Rispondo che questa è una delle più grandi bugie che si scrivono sugli Emirati.
E' un'assurdità. Mio nonno e mio padre erano pescatori , poi lo sviluppo economico ci ha garantito un benessere che ci ha permesso di avere una piccola fattoria. I nostri dipendenti erano come persone di famiglia! La tradizione sta nell'educazione che riceviamo dai nostri padri, non nelle chiacchiere.

Qual è il ruolo dei media negli Emirati Arabi Uniti?
I media sono complici di questo sistema. Magari raccontano il singolo episodio, l'effetto di un problema. Ma mai la causa. Nessuno disturba il manovratore. Io l'ho fatto e, vi assicuro, non sono solo. Sono sempre di più le persone che si rendono conto che se non saremo capaci di pensare il futuro adesso, ci sveglieremo di colpo da questo sogno dorato, trovandoci in un incubo.
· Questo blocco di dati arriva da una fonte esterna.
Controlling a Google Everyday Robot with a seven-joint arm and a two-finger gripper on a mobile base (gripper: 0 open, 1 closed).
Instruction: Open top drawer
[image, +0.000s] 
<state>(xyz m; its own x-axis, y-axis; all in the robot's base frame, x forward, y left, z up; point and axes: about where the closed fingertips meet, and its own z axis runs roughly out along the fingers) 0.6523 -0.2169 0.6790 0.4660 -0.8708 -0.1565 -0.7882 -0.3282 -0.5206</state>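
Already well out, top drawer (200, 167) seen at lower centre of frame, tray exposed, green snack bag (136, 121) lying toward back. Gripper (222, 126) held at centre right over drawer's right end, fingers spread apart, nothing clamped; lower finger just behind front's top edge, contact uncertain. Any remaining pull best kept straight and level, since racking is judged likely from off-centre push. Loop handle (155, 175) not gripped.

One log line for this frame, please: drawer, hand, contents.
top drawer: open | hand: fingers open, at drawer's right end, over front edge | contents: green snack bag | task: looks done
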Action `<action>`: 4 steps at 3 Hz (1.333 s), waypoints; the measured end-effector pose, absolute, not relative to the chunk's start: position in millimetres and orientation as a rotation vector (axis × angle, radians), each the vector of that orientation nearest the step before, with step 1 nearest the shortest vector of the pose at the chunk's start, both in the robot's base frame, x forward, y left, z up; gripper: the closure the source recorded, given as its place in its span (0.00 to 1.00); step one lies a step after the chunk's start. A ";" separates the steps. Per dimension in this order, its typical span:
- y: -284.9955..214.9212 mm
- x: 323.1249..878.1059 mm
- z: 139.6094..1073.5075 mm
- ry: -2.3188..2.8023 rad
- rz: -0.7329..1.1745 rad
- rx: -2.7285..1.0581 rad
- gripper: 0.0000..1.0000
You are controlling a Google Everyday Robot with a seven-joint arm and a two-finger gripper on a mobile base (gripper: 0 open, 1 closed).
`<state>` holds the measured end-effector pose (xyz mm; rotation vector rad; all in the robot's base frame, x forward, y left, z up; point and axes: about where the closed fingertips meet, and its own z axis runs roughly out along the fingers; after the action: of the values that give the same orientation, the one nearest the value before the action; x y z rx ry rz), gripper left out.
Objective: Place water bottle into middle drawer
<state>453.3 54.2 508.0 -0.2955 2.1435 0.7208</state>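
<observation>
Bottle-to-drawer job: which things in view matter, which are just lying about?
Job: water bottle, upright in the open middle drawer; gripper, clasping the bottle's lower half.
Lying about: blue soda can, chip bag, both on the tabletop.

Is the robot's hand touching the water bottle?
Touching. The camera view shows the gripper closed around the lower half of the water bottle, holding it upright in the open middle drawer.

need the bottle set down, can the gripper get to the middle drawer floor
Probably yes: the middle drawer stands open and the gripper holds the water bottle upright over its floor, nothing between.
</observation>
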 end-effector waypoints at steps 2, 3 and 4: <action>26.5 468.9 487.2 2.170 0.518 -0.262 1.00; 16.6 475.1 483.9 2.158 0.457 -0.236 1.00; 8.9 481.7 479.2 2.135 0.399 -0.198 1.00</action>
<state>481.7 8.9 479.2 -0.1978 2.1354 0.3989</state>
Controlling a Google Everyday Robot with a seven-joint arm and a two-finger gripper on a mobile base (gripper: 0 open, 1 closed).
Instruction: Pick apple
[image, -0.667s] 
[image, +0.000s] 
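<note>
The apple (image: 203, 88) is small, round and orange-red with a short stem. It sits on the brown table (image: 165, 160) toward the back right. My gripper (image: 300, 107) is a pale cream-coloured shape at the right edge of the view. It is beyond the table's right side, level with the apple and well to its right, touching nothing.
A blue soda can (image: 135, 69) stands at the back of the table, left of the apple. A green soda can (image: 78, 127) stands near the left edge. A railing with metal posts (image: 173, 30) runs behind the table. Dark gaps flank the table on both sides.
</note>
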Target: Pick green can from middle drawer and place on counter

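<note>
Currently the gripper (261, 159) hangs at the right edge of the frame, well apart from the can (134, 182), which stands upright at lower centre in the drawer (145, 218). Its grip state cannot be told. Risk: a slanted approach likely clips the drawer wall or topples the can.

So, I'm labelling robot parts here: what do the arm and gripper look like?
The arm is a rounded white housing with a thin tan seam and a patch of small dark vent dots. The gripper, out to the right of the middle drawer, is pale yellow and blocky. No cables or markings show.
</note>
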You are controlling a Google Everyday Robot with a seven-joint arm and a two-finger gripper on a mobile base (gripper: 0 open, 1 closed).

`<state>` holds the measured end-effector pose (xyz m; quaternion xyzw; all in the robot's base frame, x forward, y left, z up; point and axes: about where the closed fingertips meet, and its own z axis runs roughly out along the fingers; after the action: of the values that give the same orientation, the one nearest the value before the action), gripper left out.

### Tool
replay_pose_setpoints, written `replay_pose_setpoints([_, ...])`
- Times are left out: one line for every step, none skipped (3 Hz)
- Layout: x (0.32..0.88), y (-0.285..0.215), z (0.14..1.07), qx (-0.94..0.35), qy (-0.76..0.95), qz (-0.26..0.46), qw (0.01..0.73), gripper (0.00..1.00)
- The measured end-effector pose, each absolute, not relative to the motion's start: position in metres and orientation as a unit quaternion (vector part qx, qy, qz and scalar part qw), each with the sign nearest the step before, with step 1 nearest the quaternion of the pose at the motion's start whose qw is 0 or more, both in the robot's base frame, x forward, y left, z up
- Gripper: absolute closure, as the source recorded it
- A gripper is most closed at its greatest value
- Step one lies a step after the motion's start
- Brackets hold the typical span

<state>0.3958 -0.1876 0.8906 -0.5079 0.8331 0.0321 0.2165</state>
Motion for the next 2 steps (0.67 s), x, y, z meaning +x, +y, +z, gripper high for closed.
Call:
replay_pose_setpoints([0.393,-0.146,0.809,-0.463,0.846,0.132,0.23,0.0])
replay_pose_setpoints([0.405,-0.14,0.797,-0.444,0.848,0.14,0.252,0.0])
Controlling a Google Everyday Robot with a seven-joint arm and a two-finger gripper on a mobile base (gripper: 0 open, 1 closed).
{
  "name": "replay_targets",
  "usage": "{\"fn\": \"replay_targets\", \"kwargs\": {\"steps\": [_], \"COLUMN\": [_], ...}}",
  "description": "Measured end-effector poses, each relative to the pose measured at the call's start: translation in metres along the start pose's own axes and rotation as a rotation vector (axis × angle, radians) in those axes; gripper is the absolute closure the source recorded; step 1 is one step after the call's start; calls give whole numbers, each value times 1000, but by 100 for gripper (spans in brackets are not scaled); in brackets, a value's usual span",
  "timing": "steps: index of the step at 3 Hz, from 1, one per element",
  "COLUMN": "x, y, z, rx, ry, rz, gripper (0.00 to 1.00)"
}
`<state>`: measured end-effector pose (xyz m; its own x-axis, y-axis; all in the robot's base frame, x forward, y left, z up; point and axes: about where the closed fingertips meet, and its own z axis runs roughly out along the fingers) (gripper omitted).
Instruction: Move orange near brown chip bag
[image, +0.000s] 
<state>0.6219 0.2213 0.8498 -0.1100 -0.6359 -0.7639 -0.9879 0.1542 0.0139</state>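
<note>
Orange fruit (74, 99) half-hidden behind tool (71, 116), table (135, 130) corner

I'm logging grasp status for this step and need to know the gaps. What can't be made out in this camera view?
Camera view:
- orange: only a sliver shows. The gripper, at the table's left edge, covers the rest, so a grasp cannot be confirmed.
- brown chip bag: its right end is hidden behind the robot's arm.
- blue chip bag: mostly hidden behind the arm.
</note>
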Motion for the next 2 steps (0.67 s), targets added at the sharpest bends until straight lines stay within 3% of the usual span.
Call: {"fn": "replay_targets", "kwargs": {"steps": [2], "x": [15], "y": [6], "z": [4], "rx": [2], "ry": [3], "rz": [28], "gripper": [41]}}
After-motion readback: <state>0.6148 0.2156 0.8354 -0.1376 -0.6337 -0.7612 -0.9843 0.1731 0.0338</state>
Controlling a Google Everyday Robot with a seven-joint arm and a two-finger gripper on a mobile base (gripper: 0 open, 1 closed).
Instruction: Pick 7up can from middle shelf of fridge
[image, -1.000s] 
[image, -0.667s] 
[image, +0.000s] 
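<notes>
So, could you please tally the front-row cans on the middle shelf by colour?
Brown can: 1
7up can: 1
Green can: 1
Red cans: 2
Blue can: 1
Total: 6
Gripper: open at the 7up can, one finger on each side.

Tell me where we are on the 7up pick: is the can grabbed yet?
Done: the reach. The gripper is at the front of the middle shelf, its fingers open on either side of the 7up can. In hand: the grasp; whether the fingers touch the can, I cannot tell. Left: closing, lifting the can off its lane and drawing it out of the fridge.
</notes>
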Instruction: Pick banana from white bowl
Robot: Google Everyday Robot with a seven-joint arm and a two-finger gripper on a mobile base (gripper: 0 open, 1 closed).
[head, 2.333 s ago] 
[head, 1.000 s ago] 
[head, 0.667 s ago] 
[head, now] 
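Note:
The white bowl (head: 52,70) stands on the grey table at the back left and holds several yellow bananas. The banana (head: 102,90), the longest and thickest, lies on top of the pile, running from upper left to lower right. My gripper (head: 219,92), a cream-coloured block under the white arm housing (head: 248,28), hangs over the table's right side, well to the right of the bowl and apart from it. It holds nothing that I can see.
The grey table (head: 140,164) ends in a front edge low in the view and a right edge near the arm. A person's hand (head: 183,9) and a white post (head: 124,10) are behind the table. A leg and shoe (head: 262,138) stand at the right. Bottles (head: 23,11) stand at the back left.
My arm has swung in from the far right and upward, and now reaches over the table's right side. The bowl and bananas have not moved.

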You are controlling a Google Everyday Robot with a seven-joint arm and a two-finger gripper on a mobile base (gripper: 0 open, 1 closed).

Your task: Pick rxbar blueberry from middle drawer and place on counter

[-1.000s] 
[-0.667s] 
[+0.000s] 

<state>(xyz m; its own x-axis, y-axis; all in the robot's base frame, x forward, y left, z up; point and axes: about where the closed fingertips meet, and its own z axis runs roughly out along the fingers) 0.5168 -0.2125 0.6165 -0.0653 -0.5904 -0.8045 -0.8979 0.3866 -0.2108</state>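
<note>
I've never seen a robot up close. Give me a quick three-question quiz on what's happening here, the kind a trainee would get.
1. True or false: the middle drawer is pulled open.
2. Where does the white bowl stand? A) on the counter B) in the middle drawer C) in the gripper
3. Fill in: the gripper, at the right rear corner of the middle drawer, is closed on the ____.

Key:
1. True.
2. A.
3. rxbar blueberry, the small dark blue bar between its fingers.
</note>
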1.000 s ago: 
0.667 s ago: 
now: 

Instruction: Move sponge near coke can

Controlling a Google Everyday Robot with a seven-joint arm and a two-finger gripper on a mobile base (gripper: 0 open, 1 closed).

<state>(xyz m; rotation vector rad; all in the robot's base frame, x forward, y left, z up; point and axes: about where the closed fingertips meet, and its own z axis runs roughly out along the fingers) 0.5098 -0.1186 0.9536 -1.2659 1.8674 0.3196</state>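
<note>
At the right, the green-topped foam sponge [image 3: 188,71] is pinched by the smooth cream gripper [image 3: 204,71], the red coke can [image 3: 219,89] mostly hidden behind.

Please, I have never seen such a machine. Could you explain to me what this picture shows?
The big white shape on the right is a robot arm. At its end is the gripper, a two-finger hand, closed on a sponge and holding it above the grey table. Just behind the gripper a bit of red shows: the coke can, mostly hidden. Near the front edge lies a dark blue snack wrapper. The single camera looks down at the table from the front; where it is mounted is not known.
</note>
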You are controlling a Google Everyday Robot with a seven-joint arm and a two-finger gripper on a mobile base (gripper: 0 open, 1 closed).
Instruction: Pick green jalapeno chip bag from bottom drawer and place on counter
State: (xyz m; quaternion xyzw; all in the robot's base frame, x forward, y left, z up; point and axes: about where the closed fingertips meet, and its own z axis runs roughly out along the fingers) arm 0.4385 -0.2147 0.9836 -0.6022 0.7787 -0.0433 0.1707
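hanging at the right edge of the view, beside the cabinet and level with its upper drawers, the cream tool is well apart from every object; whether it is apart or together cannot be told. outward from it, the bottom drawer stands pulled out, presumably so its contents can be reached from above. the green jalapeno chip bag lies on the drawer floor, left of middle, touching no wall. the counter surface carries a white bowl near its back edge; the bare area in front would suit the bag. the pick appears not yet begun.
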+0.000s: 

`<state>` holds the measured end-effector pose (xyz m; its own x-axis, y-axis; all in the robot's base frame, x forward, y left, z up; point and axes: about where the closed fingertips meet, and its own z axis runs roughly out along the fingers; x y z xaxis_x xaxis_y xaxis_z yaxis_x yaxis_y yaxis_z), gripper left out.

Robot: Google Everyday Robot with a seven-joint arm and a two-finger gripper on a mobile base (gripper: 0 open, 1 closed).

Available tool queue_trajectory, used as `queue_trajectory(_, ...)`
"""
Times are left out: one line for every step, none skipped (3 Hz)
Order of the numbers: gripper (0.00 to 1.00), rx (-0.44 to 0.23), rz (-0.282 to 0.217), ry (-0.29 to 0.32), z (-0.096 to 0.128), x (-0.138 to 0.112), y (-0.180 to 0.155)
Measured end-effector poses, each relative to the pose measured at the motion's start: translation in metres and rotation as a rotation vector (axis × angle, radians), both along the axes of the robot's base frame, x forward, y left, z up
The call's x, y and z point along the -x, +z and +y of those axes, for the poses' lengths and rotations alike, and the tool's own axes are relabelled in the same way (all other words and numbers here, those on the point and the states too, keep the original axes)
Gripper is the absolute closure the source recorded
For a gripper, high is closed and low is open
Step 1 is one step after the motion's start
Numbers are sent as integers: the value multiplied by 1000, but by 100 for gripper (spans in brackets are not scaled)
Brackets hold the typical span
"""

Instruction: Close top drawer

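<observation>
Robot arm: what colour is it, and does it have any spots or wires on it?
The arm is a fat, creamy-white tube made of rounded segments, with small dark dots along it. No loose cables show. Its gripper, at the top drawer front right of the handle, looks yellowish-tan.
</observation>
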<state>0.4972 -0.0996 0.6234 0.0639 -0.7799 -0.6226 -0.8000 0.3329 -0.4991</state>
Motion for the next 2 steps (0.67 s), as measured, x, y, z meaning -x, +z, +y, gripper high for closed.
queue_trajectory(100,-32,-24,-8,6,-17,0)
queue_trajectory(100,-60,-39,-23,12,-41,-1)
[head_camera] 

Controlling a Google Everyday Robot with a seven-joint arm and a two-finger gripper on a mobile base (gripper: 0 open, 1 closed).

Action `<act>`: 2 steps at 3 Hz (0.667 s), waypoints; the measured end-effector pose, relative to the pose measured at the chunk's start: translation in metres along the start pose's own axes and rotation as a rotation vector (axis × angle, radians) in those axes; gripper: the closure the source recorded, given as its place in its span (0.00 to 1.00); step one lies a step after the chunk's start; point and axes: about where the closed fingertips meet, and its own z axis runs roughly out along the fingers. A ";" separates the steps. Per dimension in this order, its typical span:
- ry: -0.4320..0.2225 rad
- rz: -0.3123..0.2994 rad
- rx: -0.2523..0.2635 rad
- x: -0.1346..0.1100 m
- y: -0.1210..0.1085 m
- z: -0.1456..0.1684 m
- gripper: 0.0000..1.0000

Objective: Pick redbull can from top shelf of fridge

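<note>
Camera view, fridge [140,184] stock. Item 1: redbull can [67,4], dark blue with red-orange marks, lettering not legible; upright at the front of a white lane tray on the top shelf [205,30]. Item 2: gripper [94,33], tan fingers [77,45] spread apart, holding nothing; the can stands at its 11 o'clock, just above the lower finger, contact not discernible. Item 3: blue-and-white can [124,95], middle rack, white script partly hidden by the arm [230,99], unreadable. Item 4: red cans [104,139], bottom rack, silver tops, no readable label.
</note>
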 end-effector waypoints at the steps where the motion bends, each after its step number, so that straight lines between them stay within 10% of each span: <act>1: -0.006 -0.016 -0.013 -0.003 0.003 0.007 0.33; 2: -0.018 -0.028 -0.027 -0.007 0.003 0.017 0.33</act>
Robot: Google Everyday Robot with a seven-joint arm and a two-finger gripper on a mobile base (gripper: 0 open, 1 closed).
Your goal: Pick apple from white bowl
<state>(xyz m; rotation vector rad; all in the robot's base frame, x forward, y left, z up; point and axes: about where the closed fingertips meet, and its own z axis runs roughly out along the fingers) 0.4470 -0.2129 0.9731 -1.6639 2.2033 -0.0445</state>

Non possiamo aspettare che il cambiamento arrivi dagli expat, persone che vengono qui solo per un periodo della loro vita, che si possono permettere uno stile di vita che in patria non avrebbero. Ho studiato a Londra e negli Usa. Là ho imparato che i diritti sono tutto in una società.

Com'è la sua vita di tutti i giorni adesso? Quali conseguenze a pagato a livello personale per le sue denunce e per la richiesta di riforme democratiche?
Mi hanno messo in carcere, mi hanno tolto il passaporto, hanno impedito ai miei figli di andare a lavorare o a studiare all'estero. Anche solo rinnovare la patente, per me, è un disastro. Ancora oggi, ogni settimana, con un pretesto i servizi segreti mi convocano e m'interrogano, ma non hanno nulla contro di me. Controllano ogni mio spostamento. Io non mi fermo e continuo a denunciare quello che accade qui ai migranti ma anche in tutti gli altri settori della vita dove la libertà è negata. Che futuro stiamo regalando ai nostri figli? Gli Emirati sono diventati il secondo Paese al mondo per problemi di diabete! Abbiamo una generazione di giovani senza spina dorsale, che di mestiere fanno i partner delle società occidentali che hanno bisogno di una testa di legno per lavorare qui. Incassano un sacco di soldi, che spendono in maniera inutile. Il governo ha tentato in passato di forzare gli emiratini nel mondo del lavoro, per non lasciarle leve economiche in mano agli occidentali. Sa che è accaduto? Rifiutano i posti di lavoro! Si crogiolano nella bambagia di uno Stato che li assiste dalla culla alla tomba, provvedendo a tutto quello di cui possono avere bisogno e soffocando così ogni protesta. Ma che sviluppo è mai questo? Io non rimpiango certo il passato. Una vita dura davvero, sempre in lotta con la povertà, per procurarci i cibo e l'acqua. Ma non era questo il futuro che dovevamo costruire, con grattacieli che vengono su come funghi in città che non hanno le fogne, senza un piano urbanistico, con tutti i rifiuti che vengono gettati in mare. Stiamo distruggendo il nostro Paese, senza lavorare a uno sviluppo sostenibile. Immaginiamo la città a pannelli solari, ma intanto avveleniamo le nostre acque, dissalando in maniera insensata, per regalare aiuole a voi occidentali, che in questo modo vi sentite più a casa. Ma qui le aiuole non ci sono mai state! Ci sarà un modo per convivere nel benessere, senza perdere l'anima.

Cosa si aspetta dal futuro per gli Emirati?
Sono ottimista, perché sono convinto che non potrete continuare a girare la testa. Dubai è diventata la più grande lavatrice mondiale di denaro sporco, tutti i traffici illeciti passano da qua. Ma ho fiducia che prima o poi le cose cambieranno, nonostante i grandi interessi in gioco. Cosa sareste voi, oggi, se di pari passo con lo sviluppo economico non ci fosse stato quello della società del diritto? Aspetto il momento in cui le vostre opinioni pubbliche s'indigneranno per tutto questo e faranno pressione sui vostri governi, che faranno pressione sulle multinazionali che lavorano qui. Che a loro volta faranno pressione sui clan degli sceicchi che saranno costretti a cambiare le cose. Sempre ammesso che voi non abbiate perso la capacità d'indignarvi".